Finding Abraham Lincoln in Richmond
- David J. Kent
- Jul 7
- 3 min read
By David J. Kent
Washington, DC
Monday, July 7, 2025

Abraham Lincoln went to Richmond, Virginia, once in his life.
In late March 1865, General Grant had invited Lincoln to City Point (near Petersburg), an offer which Lincoln immediately accepted. He was not alone; Mary insisted on joining him, so a party including Tad Lincoln, a maid, a bodyguard, and a military aide boarded the River Queen on March 23 for the trip. Son Robert, now an adjunct to Grant’s army, met them on their arrival the next evening. Lincoln took time to visit the troops and confer with Generals Grant and Sherman and Admiral David Porter. Overall, it was a restful but productive visit.
That changed when Mary Lincoln flew into a jealous rage at seeing General Ord’s wife riding “too close” to her husband, after which Lincoln sent Mary back to Washington. Soon after her departure, however, the Union captured Richmond, which the Confederate leadership had abandoned. She insisted on returning, this time bringing a large entourage that included her once-enslaved dressmaker, Elizabeth Keckley, who had been born in nearby Petersburg.
During Mary’s absence, Lincoln took Tad into Richmond. After landing at the docks, Lincoln and Tad walked the mile or so to the Confederate White House that had served until a few days earlier as Jefferson Davis’s office. Surrounding him along the way were hundreds of formerly enslaved people who wanted to see the “Great Emancipator,” while anxious white southerners stared suspiciously from their windows.

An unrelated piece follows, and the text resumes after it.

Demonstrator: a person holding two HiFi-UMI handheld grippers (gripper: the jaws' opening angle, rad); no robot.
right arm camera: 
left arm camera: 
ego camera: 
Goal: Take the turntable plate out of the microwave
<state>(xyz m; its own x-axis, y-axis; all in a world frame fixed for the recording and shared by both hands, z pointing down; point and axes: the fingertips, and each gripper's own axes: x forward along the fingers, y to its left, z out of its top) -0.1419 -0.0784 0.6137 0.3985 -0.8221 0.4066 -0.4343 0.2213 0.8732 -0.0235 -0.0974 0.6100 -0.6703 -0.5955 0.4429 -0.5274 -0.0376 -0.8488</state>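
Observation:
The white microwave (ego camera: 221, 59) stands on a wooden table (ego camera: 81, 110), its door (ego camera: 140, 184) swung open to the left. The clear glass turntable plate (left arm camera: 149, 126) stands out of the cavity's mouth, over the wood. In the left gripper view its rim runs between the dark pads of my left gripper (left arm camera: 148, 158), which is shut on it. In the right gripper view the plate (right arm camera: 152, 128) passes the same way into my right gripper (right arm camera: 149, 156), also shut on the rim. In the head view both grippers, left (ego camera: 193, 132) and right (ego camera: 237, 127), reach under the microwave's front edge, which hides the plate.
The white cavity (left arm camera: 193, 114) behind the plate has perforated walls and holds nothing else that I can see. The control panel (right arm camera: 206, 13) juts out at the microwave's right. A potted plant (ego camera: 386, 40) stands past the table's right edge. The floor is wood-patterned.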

Flash forward to April 5, 2003. The National Park Service (NPS) by this time was running the Tredegar Pattern Building and installed a statue by David Frech featuring Lincoln and Tad resting on a bench. The installation was controversial, which Wendy Swanson discussed in this excellent article last year. In that article, Wendy noted that the statue was being moved to a temporary location at The Valentine, a Richmond-centric museum in downtown Richmond. I decided to seek it out during the July 4th holiday week.

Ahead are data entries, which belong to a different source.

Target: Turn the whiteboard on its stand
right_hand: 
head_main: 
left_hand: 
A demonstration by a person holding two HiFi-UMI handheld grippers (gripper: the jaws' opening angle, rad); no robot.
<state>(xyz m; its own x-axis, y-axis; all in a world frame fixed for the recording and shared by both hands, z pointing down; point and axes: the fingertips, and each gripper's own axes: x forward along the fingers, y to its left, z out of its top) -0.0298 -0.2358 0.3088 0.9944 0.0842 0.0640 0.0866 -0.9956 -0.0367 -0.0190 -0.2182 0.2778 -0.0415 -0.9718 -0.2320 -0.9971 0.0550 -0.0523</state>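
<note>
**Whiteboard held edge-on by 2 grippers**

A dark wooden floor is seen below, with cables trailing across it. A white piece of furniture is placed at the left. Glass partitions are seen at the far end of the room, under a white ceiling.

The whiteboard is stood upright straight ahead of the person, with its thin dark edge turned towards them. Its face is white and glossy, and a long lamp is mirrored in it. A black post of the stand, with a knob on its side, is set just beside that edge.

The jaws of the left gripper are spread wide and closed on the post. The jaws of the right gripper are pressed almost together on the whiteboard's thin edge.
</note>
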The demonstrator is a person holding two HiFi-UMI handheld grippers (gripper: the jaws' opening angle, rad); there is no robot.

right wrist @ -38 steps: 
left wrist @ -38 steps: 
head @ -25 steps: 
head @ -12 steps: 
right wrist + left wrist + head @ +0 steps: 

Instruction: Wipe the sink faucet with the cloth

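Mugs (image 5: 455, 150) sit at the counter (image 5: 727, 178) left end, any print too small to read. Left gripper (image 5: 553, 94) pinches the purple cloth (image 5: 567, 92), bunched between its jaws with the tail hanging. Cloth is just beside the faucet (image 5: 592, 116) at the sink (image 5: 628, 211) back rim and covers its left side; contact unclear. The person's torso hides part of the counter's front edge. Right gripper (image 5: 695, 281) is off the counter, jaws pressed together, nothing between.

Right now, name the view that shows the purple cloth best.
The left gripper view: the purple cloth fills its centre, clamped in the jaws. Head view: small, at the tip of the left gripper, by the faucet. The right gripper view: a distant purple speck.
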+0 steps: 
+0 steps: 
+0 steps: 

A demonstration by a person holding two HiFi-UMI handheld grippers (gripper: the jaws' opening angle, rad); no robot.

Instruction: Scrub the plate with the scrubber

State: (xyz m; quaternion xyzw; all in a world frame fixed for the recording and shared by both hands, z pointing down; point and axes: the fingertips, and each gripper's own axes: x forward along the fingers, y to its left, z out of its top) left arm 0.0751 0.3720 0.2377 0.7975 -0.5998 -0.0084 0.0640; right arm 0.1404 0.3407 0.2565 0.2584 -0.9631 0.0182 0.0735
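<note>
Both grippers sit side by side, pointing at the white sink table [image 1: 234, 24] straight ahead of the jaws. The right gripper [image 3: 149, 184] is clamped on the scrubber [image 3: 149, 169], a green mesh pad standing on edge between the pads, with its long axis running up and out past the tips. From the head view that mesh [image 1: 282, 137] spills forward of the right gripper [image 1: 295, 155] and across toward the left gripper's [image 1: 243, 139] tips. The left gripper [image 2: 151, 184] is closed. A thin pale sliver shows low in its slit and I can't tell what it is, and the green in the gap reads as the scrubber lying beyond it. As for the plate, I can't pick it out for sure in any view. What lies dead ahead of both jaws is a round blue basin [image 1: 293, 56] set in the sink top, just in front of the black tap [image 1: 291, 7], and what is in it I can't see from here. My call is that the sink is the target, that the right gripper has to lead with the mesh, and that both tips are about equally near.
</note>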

While the Pattern Building is part of NPS's Richmond National Battlefield Park, the main attraction is now the separately run American Civil War Museum next door. During my visit I saw a talk and demonstration of the history of muskets used in the Civil War. Interestingly, the same reenactor - Chuck Young - was my tour guide the next day at the White House of the Confederacy (also part of ACWM, along with the Appomattox site).

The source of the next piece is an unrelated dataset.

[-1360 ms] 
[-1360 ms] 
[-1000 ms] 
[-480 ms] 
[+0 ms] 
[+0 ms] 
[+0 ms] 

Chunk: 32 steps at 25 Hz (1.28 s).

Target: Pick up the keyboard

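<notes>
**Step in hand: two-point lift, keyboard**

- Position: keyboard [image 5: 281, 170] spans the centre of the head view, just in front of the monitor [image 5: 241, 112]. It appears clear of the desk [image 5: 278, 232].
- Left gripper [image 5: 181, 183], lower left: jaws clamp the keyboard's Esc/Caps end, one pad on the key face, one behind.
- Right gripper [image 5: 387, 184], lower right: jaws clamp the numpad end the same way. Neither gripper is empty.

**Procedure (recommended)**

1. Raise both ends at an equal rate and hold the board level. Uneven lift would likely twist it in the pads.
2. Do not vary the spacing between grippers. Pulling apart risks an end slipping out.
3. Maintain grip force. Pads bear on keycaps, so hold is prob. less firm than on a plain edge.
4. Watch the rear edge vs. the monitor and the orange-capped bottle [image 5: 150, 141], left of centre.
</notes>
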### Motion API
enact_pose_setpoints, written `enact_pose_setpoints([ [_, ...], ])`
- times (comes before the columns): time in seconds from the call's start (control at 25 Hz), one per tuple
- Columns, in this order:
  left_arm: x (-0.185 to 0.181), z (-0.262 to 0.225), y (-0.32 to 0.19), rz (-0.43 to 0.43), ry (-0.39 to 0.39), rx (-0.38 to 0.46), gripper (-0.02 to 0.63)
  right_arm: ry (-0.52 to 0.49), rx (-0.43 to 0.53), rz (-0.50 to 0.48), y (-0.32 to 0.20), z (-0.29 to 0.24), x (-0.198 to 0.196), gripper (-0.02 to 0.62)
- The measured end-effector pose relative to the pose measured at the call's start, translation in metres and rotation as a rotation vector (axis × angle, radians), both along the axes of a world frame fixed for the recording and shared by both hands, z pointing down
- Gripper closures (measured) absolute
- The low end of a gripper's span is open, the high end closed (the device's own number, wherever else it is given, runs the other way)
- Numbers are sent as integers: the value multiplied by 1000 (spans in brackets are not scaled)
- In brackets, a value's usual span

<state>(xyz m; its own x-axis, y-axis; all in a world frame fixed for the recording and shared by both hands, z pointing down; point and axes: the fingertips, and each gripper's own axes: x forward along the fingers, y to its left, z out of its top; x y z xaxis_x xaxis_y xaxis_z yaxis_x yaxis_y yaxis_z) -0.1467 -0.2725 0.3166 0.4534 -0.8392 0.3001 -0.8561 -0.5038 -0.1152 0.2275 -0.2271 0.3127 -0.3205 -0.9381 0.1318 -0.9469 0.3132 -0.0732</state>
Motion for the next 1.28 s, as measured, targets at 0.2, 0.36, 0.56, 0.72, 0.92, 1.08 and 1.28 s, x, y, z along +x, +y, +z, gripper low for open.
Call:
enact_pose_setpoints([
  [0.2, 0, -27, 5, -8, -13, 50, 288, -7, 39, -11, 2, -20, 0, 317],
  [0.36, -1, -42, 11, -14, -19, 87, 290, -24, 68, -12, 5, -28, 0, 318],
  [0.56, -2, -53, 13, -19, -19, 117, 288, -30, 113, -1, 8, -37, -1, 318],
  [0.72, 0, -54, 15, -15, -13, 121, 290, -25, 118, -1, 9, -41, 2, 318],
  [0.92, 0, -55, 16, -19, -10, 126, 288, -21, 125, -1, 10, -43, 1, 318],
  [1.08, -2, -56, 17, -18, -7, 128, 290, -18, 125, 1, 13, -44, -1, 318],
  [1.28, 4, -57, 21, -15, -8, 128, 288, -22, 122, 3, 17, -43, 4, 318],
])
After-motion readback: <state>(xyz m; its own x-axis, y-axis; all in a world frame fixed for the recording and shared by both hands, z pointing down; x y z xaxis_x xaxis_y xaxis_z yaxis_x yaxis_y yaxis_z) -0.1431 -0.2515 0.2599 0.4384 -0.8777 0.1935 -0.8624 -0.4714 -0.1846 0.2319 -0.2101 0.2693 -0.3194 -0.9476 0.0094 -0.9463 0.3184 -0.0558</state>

Two blocks away is The Valentine. At Tredegar, the statue had its own stone exedra bearing the words from Lincoln’s second inaugural address: To Bind Up the Nation’s Wounds. At the Valentine, the statue sits in a small corner outside the building, where it is expected to sit for several years while the National Park Service builds an amphitheater at the Tredegar site. The amphitheater is apparently still under construction, although it looked largely finished and quite impressive during my visit this week.

While at the Valentine, I also got to see another “Civil War President.” A statue of Jefferson Davis had stood for many decades along Monument Avenue in Richmond. During the 2020 protests over the murder of George Floyd in Minnesota, the Davis statue was vandalized with paint, then pulled down. That statue now sits – or more accurately, lies – in the Valentine’s main gallery. Pink and yellow paint splatters the bronze, Davis’s head is bashed in from the fall off his pedestal, and his right arm is nearly severed.
The display symbolizes the city’s change in attitude over its prior adulation of Confederate figures. All of its many dozens of Confederate statues have now been removed, with the exception of a few remaining on the grounds of the Virginia State Capitol (you walk past them as you proceed from the equestrian statue of George Washington to the Governor’s Mansion).

They are now joined by two large group statues, one featuring the many women who fought for voting rights and the other of Barbara Johns and others who fought the battle that would become Brown v. Board of Education. Johns is scheduled to replace Robert E. Lee in the U.S. Capitol’s Statuary Hall. Interestingly, it was Edward Virginius Valentine who had sculpted both the Lee statue (now removed from the hall and currently at Richmond’s Museum of History and Culture) and the one of Davis now at the Valentine Museum. Hopefully, Johns will make it into Statuary Hall soon, perhaps after the new governor takes office after this fall’s election.